(Work to be completed): Tally the lines in the entries where the string "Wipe" appears, and write only the total.

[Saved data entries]
________________________________________

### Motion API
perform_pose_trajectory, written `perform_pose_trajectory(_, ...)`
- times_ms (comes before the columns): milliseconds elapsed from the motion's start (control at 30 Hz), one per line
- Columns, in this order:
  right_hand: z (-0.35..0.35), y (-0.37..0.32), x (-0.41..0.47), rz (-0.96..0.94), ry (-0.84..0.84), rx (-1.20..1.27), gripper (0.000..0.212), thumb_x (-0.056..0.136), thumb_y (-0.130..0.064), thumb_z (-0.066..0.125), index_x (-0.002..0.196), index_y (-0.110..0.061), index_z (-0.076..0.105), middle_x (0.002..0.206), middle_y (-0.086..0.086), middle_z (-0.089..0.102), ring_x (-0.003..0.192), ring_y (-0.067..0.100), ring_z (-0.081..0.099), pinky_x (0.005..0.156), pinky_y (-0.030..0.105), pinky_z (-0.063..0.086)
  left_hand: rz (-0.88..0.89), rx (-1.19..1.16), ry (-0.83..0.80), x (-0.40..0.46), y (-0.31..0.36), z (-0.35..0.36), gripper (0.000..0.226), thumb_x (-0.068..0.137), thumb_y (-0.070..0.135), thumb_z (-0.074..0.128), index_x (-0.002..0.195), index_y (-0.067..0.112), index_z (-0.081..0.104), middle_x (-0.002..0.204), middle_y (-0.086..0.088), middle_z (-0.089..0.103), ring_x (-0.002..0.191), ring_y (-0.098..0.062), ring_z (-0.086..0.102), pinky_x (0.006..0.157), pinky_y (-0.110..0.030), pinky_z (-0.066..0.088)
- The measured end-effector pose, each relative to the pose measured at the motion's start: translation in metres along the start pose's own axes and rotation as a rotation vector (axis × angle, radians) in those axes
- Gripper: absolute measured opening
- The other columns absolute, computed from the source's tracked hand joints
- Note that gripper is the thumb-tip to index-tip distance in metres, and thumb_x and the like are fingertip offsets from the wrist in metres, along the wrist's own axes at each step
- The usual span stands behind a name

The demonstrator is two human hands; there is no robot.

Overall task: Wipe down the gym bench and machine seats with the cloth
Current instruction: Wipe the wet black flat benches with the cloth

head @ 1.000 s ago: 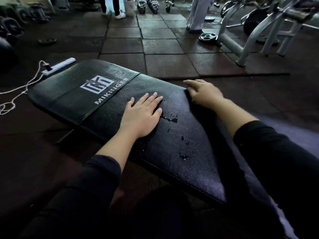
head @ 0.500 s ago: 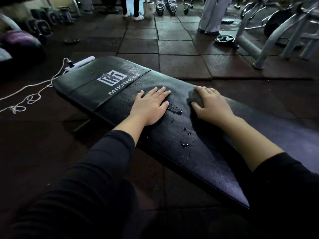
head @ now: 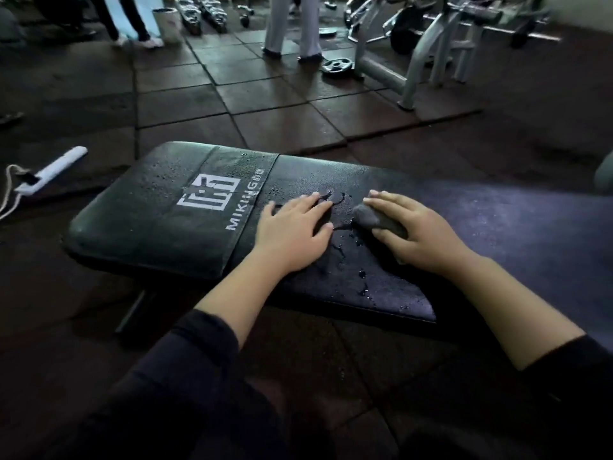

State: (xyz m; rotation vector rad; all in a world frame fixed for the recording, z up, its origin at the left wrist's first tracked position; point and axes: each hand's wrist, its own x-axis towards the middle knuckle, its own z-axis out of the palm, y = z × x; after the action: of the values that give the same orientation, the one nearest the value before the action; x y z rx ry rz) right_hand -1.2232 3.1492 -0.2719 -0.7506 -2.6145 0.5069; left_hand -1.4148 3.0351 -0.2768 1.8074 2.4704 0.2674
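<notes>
A black padded gym bench [head: 139, 224] lies low across the middle of the view, its surface speckled with water droplets and a few small puddles. A white block logo [head: 209, 194] with lettering beside it is printed on a glossy band across the pad. The person's left hand [head: 293, 234] lies flat on the pad just right of that band, palm down, fingers straight and slightly spread, holding nothing. Just beside it, the right hand [head: 414, 235] presses a small grey cloth [head: 368, 217] against the wet pad; the fingers curl over the bunched cloth, which pokes out from under them toward the left hand, while the thumb tucks in along its near edge. The two hands are near each other but apart, with a streak of water on the pad between them. Both forearms are bare below dark sleeves [head: 185, 386]. On the dark rubber floor tiles [head: 272, 127] left of the bench lies a white handle [head: 49, 171] with a pale cord [head: 8, 194] attached. Farther back, a weight plate [head: 336, 66] lies flat beside a grey machine frame [head: 414, 68], and the legs of other people [head: 292, 28] stand near a white bucket [head: 167, 23].
</notes>
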Motion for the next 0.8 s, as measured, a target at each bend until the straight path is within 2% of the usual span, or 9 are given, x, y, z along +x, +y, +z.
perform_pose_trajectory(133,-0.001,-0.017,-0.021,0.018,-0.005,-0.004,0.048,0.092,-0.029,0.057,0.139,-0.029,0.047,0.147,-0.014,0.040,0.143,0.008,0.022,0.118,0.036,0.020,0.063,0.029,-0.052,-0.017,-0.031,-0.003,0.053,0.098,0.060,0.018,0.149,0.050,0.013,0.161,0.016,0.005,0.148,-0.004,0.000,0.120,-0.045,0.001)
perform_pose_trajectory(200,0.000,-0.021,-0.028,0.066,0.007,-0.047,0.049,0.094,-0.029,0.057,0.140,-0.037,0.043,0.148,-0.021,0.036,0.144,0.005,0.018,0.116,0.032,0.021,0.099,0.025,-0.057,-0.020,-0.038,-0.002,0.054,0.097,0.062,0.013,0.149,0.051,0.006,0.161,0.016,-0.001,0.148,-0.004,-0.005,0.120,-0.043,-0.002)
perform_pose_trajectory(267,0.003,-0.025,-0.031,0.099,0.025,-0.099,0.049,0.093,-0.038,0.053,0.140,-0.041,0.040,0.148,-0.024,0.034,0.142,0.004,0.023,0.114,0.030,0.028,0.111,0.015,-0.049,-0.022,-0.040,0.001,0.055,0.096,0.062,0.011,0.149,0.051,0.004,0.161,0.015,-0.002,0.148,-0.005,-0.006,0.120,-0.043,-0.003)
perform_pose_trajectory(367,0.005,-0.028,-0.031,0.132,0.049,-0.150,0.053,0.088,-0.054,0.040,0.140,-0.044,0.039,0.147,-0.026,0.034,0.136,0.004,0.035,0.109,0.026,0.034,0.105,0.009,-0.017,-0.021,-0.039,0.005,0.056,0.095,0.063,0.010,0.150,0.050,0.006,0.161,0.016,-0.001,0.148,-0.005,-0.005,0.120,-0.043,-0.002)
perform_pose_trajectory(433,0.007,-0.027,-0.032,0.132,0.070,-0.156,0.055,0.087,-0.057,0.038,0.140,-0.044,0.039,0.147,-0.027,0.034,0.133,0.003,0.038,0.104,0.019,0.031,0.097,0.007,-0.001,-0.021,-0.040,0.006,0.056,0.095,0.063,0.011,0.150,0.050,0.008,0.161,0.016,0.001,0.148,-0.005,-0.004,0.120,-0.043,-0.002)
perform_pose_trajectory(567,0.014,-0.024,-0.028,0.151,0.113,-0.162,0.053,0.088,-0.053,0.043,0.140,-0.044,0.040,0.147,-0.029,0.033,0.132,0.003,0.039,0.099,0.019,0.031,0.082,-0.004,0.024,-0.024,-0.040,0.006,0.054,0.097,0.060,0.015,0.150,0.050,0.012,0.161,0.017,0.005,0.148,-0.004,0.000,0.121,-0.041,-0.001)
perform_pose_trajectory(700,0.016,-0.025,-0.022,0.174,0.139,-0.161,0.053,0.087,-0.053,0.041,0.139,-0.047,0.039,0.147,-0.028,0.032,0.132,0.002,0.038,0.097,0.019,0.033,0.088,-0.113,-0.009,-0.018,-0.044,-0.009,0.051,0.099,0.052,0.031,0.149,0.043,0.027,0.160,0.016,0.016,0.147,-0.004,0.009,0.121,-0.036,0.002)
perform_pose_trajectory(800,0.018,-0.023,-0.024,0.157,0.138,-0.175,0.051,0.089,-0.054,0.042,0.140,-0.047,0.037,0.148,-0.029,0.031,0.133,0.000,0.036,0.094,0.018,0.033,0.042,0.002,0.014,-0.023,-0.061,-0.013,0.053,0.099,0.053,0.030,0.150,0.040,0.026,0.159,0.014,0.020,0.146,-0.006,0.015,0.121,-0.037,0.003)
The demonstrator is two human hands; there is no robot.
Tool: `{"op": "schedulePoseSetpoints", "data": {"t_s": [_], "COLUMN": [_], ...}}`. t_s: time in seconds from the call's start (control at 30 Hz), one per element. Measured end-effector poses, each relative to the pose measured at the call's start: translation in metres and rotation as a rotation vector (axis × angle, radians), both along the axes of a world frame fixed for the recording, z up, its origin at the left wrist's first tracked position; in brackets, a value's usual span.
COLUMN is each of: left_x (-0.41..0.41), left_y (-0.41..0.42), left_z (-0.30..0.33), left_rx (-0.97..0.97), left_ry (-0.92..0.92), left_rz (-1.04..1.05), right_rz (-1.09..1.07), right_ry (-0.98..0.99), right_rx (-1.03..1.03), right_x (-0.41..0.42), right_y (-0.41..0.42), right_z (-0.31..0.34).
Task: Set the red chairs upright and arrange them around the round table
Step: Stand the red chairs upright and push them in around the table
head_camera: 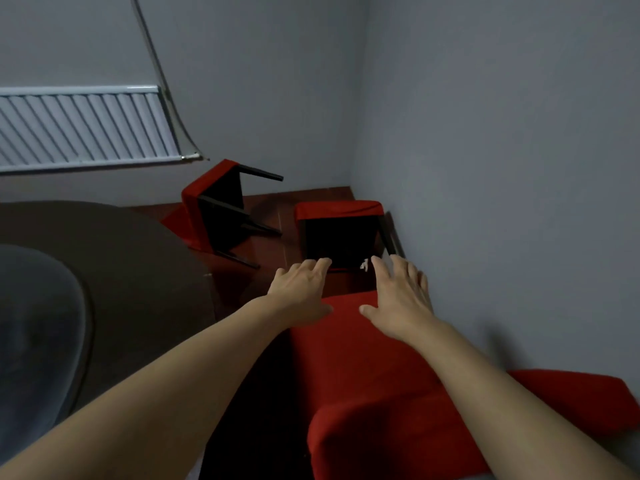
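A red-covered chair (341, 233) lies tipped over by the right wall, its dark underside and legs facing me. A second red chair (214, 209) lies on its side further left, black legs pointing right. Nearest me a third red chair (349, 368) fills the lower middle. My left hand (301, 289) and my right hand (401, 299) reach forward with fingers spread, just short of the wall-side chair's lower edge and above the near chair; neither holds anything. The round table (121, 271) curves in from the left.
Grey walls meet in a corner behind the chairs; the right wall runs close beside my right arm. A white radiator (83, 129) hangs on the back wall with a pipe (162, 81) slanting beside it. Dark red floor (277, 251) shows between the fallen chairs.
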State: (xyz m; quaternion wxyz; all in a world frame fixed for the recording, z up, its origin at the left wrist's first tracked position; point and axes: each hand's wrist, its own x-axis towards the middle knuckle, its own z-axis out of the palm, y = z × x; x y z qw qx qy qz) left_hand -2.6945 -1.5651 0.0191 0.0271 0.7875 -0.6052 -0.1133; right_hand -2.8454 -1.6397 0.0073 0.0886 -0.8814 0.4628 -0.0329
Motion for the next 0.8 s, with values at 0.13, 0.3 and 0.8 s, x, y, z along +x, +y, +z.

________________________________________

(Task answer): 2